▶ **Task goal**
Every line of the material below needs to be copied exactly; omit the pictures.

»»

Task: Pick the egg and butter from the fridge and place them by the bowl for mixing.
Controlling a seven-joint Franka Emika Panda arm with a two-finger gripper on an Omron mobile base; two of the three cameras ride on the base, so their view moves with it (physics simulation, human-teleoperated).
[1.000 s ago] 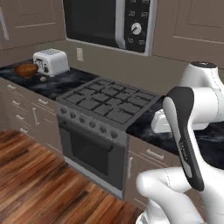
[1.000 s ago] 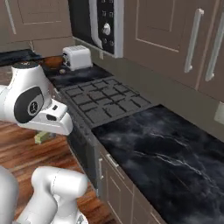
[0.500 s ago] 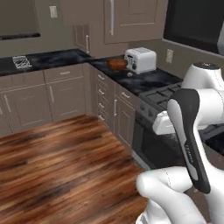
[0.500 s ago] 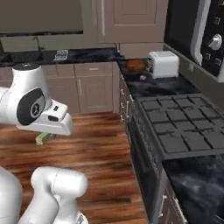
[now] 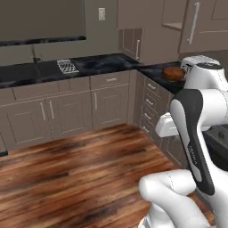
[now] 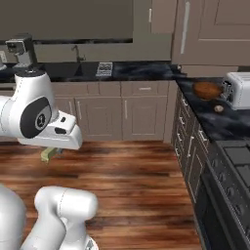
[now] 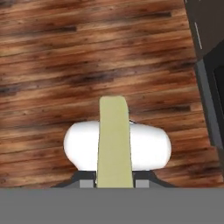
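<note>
The arm is folded close over its base, its wrist turned down so the hand [image 7: 113, 181] points at the wooden floor [image 7: 65, 65]. The hand is closed on the butter [image 7: 113, 144], a thin pale-yellow stick that stands out lengthwise between the fingers; in the right base view its end [image 6: 49, 154] pokes out beneath the white wrist. The butter hangs above the floor, well apart from the dark surface [image 6: 219, 124]. On that surface the reddish-brown bowl [image 6: 207, 90] sits just beside the white toaster [image 6: 238, 89], and the small tan egg [image 6: 218, 108] lies near the bowl, in front of it. No writing can be read.
</note>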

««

▶ **Answer for the task**
Task: Pick the egg and butter from the fridge and place them by the bowl for mixing.
Controlling a seven-joint Franka Emika Panda arm with a two-finger gripper on an Omron mobile base; two of the three cameras ride on the base, so their view moves with it (physics simulation, human-teleoperated).
[1.000 s ago] 
[1.000 s ago] 
[0.500 s ago] 
[0.500 s ago] 
[now] 
[now] 
[now] 
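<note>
The arm is folded close over its base, its wrist turned down so the hand [image 7: 113, 181] points at the wooden floor [image 7: 65, 65]. The hand is closed on the butter [image 7: 113, 144], a thin pale-yellow stick that stands out lengthwise between the fingers; in the right base view its end [image 6: 49, 154] pokes out beneath the white wrist. The butter hangs above the floor, well apart from the dark surface [image 6: 219, 124]. On that surface the reddish-brown bowl [image 6: 207, 90] sits just beside the white toaster [image 6: 238, 89], and the small tan egg [image 6: 218, 108] lies near the bowl, in front of it. No writing can be read.
</note>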

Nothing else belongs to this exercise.